RECORDS FOR PROCESSING START

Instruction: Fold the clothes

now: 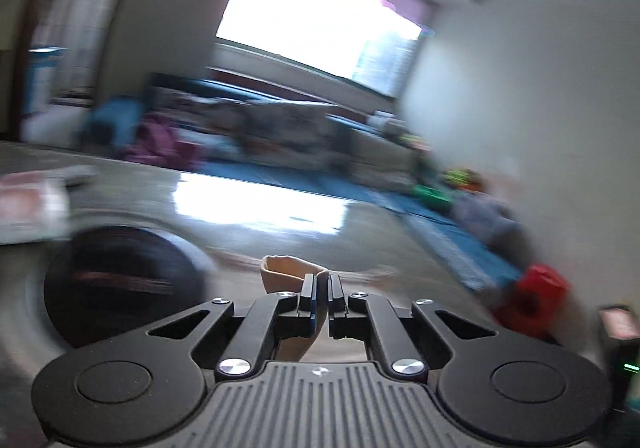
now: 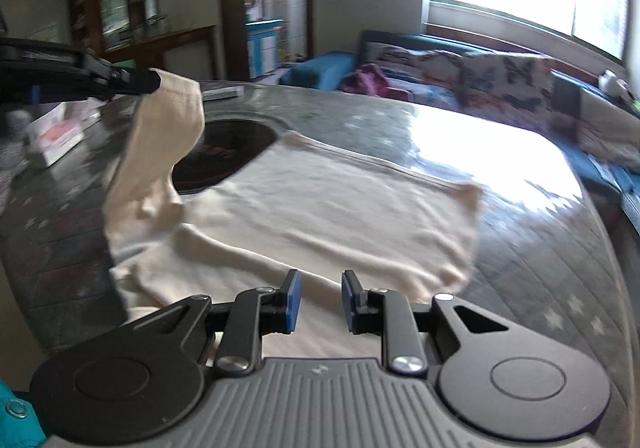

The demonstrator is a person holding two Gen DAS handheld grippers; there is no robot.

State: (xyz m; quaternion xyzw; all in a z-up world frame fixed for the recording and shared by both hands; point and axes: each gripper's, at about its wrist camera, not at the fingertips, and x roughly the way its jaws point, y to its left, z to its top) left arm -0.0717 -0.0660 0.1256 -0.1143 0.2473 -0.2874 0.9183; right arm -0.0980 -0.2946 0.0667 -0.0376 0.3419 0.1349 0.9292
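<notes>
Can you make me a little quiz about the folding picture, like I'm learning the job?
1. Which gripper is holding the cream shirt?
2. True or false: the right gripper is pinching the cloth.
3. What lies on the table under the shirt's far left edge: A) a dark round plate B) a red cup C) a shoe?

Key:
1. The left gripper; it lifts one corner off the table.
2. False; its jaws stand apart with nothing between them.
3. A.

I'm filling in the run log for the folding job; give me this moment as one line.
left tongs: shut on cream garment corner, lifted | right tongs: open, empty, above garment | garment: mostly flat on table
</notes>
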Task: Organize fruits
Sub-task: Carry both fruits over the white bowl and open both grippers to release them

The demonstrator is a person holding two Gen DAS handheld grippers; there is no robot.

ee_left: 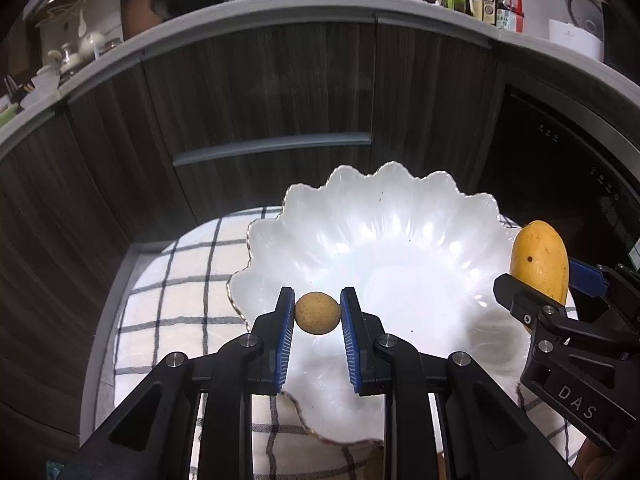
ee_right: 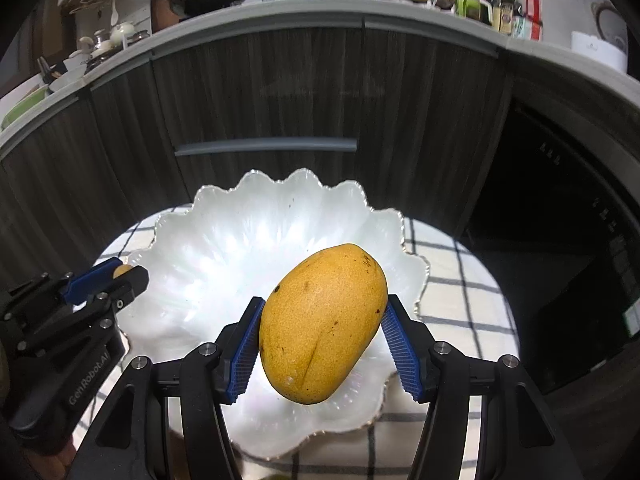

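Note:
A white scalloped bowl with a gold rim sits on a checked cloth; it also shows in the right wrist view. My left gripper is shut on a small round tan fruit and holds it over the bowl's left rim. My right gripper is shut on a yellow mango and holds it above the bowl. The mango and right gripper show at the right of the left wrist view. The left gripper with the small fruit shows at the left of the right wrist view.
A white cloth with dark checks covers the round table. Dark wood-grain cabinets with a grey handle stand behind it. A black appliance stands at the right. The counter above carries pans and bottles.

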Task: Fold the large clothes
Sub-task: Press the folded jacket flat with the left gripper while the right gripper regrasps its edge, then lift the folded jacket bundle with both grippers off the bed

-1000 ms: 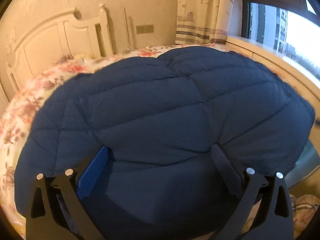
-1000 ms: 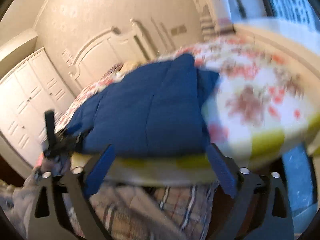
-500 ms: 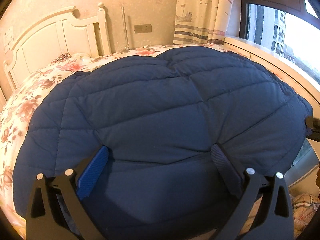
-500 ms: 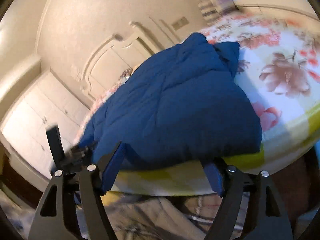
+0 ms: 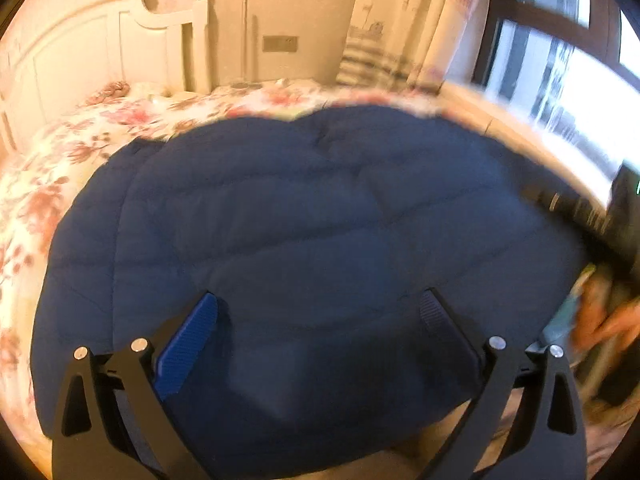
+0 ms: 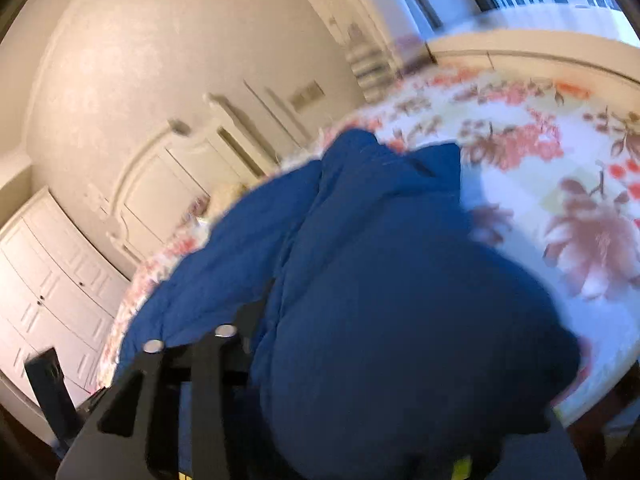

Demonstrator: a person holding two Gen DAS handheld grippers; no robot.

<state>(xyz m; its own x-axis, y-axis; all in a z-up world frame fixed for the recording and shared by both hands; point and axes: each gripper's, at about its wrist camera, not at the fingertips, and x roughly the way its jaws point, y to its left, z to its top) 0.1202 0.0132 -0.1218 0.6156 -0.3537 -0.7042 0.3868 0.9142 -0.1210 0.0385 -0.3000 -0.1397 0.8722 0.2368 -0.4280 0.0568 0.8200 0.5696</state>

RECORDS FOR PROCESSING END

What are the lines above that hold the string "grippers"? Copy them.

The demonstrator is a person holding two Gen DAS handheld grippers; there is no robot.
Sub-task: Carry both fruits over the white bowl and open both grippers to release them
The demonstrator is a person holding two Gen DAS handheld grippers; there is no robot.
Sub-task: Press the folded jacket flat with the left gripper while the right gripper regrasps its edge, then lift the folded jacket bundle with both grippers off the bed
Demonstrator: a person holding two Gen DAS handheld grippers; no robot.

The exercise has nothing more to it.